== ASSIGNMENT ==
With the pictures left out, copy the listing below exactly.

[[ DATASET SECTION open ]]

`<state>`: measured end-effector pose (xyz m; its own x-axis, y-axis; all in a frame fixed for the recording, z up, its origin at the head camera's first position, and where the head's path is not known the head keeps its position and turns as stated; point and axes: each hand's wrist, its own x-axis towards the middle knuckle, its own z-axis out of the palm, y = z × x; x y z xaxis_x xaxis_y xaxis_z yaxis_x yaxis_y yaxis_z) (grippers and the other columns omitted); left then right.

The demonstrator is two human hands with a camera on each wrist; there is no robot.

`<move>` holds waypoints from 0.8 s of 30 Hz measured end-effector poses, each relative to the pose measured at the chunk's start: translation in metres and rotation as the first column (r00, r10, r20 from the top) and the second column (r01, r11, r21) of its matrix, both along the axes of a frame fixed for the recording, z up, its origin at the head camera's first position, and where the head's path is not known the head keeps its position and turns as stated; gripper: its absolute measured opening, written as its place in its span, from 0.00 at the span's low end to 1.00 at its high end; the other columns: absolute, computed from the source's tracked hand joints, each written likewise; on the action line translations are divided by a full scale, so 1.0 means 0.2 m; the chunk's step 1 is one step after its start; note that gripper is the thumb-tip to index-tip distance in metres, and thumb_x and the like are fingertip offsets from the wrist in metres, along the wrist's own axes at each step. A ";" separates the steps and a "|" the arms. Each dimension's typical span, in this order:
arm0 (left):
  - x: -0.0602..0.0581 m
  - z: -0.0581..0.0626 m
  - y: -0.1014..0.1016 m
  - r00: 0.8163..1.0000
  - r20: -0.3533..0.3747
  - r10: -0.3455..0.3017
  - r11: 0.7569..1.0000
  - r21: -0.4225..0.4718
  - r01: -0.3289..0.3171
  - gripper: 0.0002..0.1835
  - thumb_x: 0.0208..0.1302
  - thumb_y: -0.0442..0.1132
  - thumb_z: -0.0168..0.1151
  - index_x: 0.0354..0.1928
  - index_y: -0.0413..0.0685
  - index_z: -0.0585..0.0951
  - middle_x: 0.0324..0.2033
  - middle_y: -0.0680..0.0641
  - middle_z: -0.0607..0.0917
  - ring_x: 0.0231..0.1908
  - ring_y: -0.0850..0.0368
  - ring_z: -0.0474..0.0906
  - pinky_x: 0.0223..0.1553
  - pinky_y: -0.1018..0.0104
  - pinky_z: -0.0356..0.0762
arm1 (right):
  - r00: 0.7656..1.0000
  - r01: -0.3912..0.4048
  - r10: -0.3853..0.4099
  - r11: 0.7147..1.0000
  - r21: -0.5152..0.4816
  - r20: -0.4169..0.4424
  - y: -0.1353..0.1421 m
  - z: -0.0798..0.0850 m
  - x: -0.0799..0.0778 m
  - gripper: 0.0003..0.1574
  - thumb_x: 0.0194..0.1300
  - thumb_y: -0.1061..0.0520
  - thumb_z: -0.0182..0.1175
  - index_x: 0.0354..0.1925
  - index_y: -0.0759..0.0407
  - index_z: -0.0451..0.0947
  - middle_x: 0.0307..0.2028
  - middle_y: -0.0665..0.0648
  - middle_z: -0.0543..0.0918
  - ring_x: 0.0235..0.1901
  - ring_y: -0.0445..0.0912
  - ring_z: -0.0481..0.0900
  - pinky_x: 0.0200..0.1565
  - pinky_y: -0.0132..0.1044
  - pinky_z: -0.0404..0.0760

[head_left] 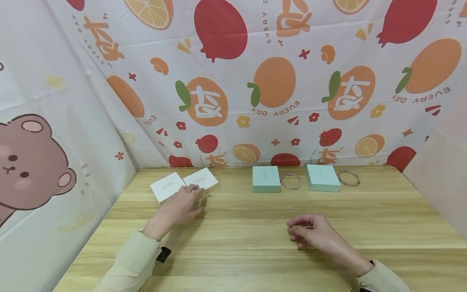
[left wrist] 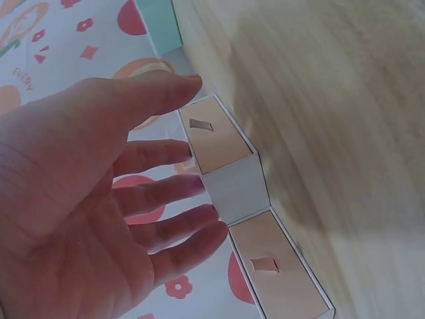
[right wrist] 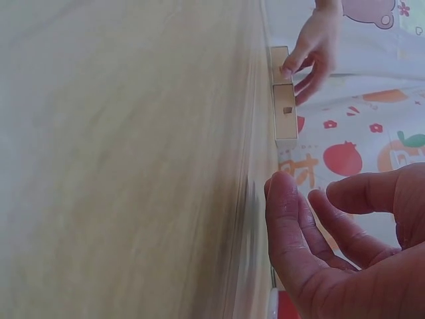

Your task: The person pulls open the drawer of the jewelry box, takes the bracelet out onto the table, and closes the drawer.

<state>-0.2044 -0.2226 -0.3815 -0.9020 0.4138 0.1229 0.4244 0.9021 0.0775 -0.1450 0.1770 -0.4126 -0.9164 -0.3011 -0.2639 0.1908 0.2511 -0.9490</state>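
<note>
Two small white boxes stand side by side at the table's back left, the left box (head_left: 167, 185) and the right box (head_left: 200, 178). Their tops carry fine print, and their beige drawer fronts have pull tabs, as the left wrist view shows on the right box's front (left wrist: 222, 143) and the left box's front (left wrist: 275, 256). Over the front of these boxes reaches my left hand (head_left: 180, 206), fingers extended, fingertips at the right box's top. My right hand (head_left: 313, 233) hovers above the table with loosely bent fingers and nothing in them.
Along the back of the wooden table (head_left: 240, 247) are two mint-green boxes, one central (head_left: 266, 179) and one farther right (head_left: 322, 177). A thin bracelet-like ring (head_left: 290, 181) lies between them, another ring (head_left: 348, 178) beyond. A fruit-print cloth (head_left: 237, 93) hangs behind.
</note>
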 end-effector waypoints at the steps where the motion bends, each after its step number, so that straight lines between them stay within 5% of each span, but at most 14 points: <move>1: 0.00 0.00 0.00 1.000 -0.008 -0.002 1.000 0.000 0.002 0.27 0.63 0.42 0.70 0.62 0.38 0.79 0.57 0.33 0.81 0.55 0.33 0.79 0.55 0.39 0.80 | 1.000 -0.001 0.001 1.000 0.001 0.000 0.00 0.00 0.00 0.19 0.72 0.58 0.62 0.55 0.70 0.80 0.43 0.61 0.86 0.39 0.46 0.85 0.38 0.38 0.88; 24: -0.04 -0.02 -0.04 1.000 0.000 -0.010 0.993 0.117 0.010 0.23 0.65 0.39 0.70 0.59 0.38 0.81 0.58 0.36 0.83 0.56 0.36 0.78 0.54 0.42 0.81 | 1.000 -0.006 0.006 1.000 0.007 0.009 -0.02 -0.01 0.00 0.18 0.72 0.59 0.61 0.55 0.70 0.80 0.43 0.60 0.87 0.39 0.46 0.85 0.39 0.39 0.88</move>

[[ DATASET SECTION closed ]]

== EXERCISE SOLUTION ==
`<state>`: measured end-effector pose (xyz m; its own x-axis, y-axis; all in a frame fixed for the recording, z up, its origin at the head camera's first position, and where the head's path is not known the head keeps its position and turns as stated; point and axes: each hand's wrist, its own x-axis towards the middle knuckle, its own z-axis out of the palm, y = z × x; x y z xaxis_x xaxis_y xaxis_z yaxis_x yaxis_y yaxis_z) (grippers and the other columns omitted); left then right.

The demonstrator is two human hands with a camera on each wrist; there is no robot.

`<move>` holds waypoints from 0.8 s of 30 Hz measured end-effector poses, each relative to the pose measured at the chunk's start: translation in metres and rotation as the first column (r00, r10, r20 from the top) and the second column (r01, r11, r21) of its matrix, both along the axes of a frame fixed for the recording, z up, its origin at the head camera's first position, and where the head's path is not known the head keeps its position and turns as stated; gripper: its absolute measured opening, written as its place in its span, from 0.00 at the span's low end to 1.00 at its high end; the other columns: absolute, computed from the source's tracked hand joints, each written likewise; on the action line translations are divided by a full scale, so 1.0 means 0.2 m; the chunk's step 1 is one step after its start; note that gripper is the thumb-tip to index-tip distance in metres, and thumb_x and the like are fingertip offsets from the wrist in metres, along the wrist's own axes at each step. A ";" separates the steps and a "|" the arms. Each dimension's typical span, in this order:
arm0 (left):
  - x: -0.0602..0.0581 m
  - z: -0.0581..0.0626 m
  - y: -0.1014..0.1016 m
  - r00: 0.8163..1.0000
  - r20: -0.3533..0.3747
  - r10: -0.3455..0.3017
  - r11: 0.7569..1.0000
  - r21: -0.4225..0.4718
  - r01: -0.3289..0.3171
  - gripper: 0.0002..0.1835
  - thumb_x: 0.0208..0.1302
  - thumb_y: -0.0442..0.1132
  - thumb_z: -0.0168..0.1151
  - index_x: 0.0354..0.1928
  - index_y: -0.0413..0.0685
  - index_z: -0.0585..0.0951
  - middle_x: 0.0324..0.2033
  - middle_y: -0.0680..0.0641
  - middle_z: -0.0607..0.0917
  - ring_x: 0.0231..0.1908
  - ring_y: -0.0850..0.0368
  - ring_z: -0.0474..0.0906
  - pinky_x: 0.0223..0.1553
  - pinky_y: -0.1018..0.0104
  - pinky_z: -0.0356..0.0762
arm1 (right):
  - r00: 0.7656..1.0000
  - r01: -0.3912..0.4048
  - r10: -0.3853..0.4099
  - r11: 0.7147..1.0000
  - r21: -0.5152..0.4816
  - r20: -0.4169..0.4424
  - y: -0.1353..0.1421 m
  - z: -0.0798..0.0850 m
  - x: -0.0799..0.0778 m
  - gripper: 0.0003..0.1574
  - thumb_x: 0.0194..0.1300
  - thumb_y: -0.1061..0.0520
  - thumb_z: -0.0182..0.1175
  - index_x: 0.0354..0.1925
  - index_y: -0.0759..0.0407
  - index_z: -0.0451..0.0947
  - middle_x: 0.0307..0.2028
  - middle_y: -0.0665..0.0648
  - middle_z: -0.0543..0.0918
  - ring_x: 0.0235..0.1901
  - ring_y: -0.0445..0.0912
  - ring_z: -0.0481..0.0900
  - pinky_x: 0.0200..0.1565
  - pinky_y: -0.0132..0.1044
  - pinky_z: -0.0404..0.0760

[head_left] 
[left wrist] 
[right wrist] 

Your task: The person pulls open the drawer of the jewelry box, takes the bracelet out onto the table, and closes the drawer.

<state>-0.2044 -0.2226 -0.3815 -0.9020 0.4138 0.1229 0.4244 0.9021 0.0775 -0.1450 0.1770 -0.4126 -0.9164 -0.3011 -0.2639 0.1908 0.2511 -0.9490</state>
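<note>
Two small white boxes stand side by side at the table's back left, the left box (head_left: 167, 185) and the right box (head_left: 200, 178). Their tops carry fine print, and their beige drawer fronts have pull tabs, as the left wrist view shows on the right box's front (left wrist: 222, 143) and the left box's front (left wrist: 275, 256). Over the front of these boxes reaches my left hand (head_left: 180, 206), fingers extended, fingertips at the right box's top. My right hand (head_left: 313, 233) hovers above the table with loosely bent fingers and nothing in them.
Along the back of the wooden table (head_left: 240, 247) are two mint-green boxes, one central (head_left: 266, 179) and one farther right (head_left: 322, 177). A thin bracelet-like ring (head_left: 290, 181) lies between them, another ring (head_left: 348, 178) beyond. A fruit-print cloth (head_left: 237, 93) hangs behind.
</note>
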 end-effector waypoints at the steps where the motion bends, each after its step number, so that straight lines between them stay within 5% of each span, but at most 14 points: <move>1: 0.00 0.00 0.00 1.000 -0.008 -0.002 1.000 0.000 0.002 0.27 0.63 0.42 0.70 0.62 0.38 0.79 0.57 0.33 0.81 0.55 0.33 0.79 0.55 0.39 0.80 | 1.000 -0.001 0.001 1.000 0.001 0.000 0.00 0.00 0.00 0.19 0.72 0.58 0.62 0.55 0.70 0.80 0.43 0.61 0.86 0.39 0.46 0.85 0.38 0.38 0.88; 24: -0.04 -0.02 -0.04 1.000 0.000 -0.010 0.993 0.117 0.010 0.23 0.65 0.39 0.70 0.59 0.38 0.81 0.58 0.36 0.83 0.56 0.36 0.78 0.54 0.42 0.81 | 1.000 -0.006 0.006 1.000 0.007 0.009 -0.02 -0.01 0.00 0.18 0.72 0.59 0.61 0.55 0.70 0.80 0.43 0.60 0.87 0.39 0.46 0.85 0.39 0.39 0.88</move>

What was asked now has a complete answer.